WHAT TO DO:
An exact copy of the listing below is needed, with no pictures in it.

[GIVEN MATERIAL]

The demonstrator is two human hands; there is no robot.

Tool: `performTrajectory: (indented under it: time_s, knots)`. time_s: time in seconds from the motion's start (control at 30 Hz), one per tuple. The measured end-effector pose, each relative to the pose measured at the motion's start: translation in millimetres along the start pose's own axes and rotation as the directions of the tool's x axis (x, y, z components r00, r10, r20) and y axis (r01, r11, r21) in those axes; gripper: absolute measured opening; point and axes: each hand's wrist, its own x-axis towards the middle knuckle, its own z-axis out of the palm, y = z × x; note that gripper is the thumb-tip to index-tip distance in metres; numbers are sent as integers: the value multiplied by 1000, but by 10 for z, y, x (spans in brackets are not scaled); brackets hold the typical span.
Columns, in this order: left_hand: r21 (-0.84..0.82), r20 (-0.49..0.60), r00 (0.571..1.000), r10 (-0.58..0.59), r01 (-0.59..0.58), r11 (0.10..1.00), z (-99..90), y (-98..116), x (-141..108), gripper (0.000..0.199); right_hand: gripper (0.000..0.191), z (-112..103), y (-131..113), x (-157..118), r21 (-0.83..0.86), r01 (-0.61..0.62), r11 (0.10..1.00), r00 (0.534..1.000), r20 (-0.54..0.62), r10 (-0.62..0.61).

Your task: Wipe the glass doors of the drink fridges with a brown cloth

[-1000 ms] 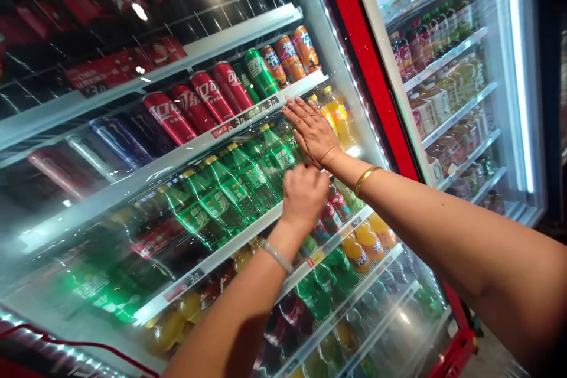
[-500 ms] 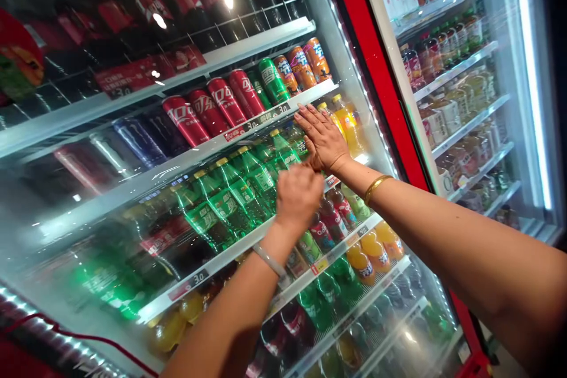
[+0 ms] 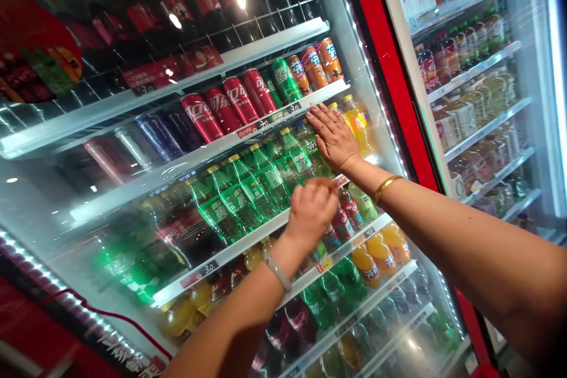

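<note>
My right hand [image 3: 333, 134] lies flat with its fingers together and stretched out against the glass front [image 3: 146, 319] of a drinks fridge, over the end of a shelf of bottles. A gold bangle circles that wrist. Lower and to its left, my left hand [image 3: 312, 207] is curled closed; whatever it may hold is hidden. A pale bangle is on the left wrist. Near the hands, behind the glass, stand green bottles [image 3: 254, 180], red cans [image 3: 239, 100] and bottles of orange drink [image 3: 355, 118].
Dark bottles with red labels [image 3: 206, 0] fill the top shelf. A red door frame [image 3: 390, 47] runs down the right side, and a second fridge with bottles [image 3: 478, 35] stands beyond it. A red cord [image 3: 106, 319] hangs at lower left.
The view has shifted, so the fridge appears slightly further right. My left hand has moved down a little, away from my right hand, which stays flat on the glass.
</note>
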Motion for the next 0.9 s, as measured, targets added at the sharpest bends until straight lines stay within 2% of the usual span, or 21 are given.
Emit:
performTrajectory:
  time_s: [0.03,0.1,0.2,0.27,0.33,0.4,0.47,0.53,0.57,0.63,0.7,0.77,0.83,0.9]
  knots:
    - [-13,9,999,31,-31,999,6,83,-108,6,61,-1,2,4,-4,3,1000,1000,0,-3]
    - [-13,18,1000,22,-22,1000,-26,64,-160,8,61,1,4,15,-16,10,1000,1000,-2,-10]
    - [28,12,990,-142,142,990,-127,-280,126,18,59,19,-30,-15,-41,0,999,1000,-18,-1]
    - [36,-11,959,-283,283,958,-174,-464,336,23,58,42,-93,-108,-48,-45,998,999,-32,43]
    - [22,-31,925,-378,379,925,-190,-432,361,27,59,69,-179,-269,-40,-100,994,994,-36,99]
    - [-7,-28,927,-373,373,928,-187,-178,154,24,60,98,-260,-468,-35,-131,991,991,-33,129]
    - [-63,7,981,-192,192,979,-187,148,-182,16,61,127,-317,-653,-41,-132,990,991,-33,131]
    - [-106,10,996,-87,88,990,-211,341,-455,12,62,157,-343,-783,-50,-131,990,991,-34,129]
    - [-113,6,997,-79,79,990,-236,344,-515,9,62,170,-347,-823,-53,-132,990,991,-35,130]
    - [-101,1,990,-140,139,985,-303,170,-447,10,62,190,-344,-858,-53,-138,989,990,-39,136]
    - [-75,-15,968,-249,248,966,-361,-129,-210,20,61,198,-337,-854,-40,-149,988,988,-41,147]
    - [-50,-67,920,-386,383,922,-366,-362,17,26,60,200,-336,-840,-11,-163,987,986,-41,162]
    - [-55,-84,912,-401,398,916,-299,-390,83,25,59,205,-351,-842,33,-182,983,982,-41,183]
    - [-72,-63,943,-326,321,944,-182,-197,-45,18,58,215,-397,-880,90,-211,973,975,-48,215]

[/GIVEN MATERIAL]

SOLUTION:
The demonstrator is two human hands; there is no robot.

Tool: `performTrajectory: (indented under it: time_s, knots)`. time_s: time in seconds from the motion's start (control at 30 Hz), one per tuple. The measured end-effector pose, each relative to the pose measured at the motion's start: translation in millimetres along the start pose's own axes and rotation as the directions of the tool's x axis (x, y, z components r00, r10, r20) and y axis (r01, r11, r21) in those axes; gripper: absolute measured opening; point and axes: each hand's wrist, its own x-axis towards the middle knuckle, its own z-axis out of the palm, y = z × x; note that gripper is the thumb-tip to index-tip distance in metres; numbers are sent as integers: the value multiplied by 1000, but by 10 for z, y, x (spans in brackets are not scaled); brackets hold the typical span.
Columns, in this order: left_hand: r21 (-0.84..0.82), r20 (-0.49..0.60), r00 (0.571..1.000), r10 (-0.58..0.59), r01 (-0.59..0.58), r11 (0.10..1.00), z (-99..90), y (-98..116), x (-141..108), gripper (0.000..0.199); right_hand: gripper (0.000..0.191), z (-112..103), y (-131..113), x (-157..118), r21 (-0.83..0.86), r01 (-0.61..0.62), r11 (0.10..1.00), r00 (0.534..1.000), r20 (-0.54..0.62), r10 (-0.62..0.61).

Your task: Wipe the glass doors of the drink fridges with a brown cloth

[-1000 ms] 
[-500 ms] 
[+0 ms] 

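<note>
My right hand [image 3: 333, 134] lies flat with its fingers together and stretched out against the glass front [image 3: 146, 319] of a drinks fridge, over the end of a shelf of bottles. A gold bangle circles that wrist. Lower and to its left, my left hand [image 3: 312, 207] is curled closed; whatever it may hold is hidden. A pale bangle is on the left wrist. Near the hands, behind the glass, stand green bottles [image 3: 254, 180], red cans [image 3: 239, 100] and bottles of orange drink [image 3: 355, 118].
Dark bottles with red labels [image 3: 206, 0] fill the top shelf. A red door frame [image 3: 390, 47] runs down the right side, and a second fridge with bottles [image 3: 478, 35] stands beyond it. A red cord [image 3: 106, 319] hangs at lower left.
The view has shifted, so the fridge appears slightly further right. My left hand has moved down a little, away from my right hand, which stays flat on the glass.
</note>
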Motion for the next 0.9 s, as measured, targets added at the sharpest bends until straight lines stay within 2% of the usual span, or 21 are given.
Emit:
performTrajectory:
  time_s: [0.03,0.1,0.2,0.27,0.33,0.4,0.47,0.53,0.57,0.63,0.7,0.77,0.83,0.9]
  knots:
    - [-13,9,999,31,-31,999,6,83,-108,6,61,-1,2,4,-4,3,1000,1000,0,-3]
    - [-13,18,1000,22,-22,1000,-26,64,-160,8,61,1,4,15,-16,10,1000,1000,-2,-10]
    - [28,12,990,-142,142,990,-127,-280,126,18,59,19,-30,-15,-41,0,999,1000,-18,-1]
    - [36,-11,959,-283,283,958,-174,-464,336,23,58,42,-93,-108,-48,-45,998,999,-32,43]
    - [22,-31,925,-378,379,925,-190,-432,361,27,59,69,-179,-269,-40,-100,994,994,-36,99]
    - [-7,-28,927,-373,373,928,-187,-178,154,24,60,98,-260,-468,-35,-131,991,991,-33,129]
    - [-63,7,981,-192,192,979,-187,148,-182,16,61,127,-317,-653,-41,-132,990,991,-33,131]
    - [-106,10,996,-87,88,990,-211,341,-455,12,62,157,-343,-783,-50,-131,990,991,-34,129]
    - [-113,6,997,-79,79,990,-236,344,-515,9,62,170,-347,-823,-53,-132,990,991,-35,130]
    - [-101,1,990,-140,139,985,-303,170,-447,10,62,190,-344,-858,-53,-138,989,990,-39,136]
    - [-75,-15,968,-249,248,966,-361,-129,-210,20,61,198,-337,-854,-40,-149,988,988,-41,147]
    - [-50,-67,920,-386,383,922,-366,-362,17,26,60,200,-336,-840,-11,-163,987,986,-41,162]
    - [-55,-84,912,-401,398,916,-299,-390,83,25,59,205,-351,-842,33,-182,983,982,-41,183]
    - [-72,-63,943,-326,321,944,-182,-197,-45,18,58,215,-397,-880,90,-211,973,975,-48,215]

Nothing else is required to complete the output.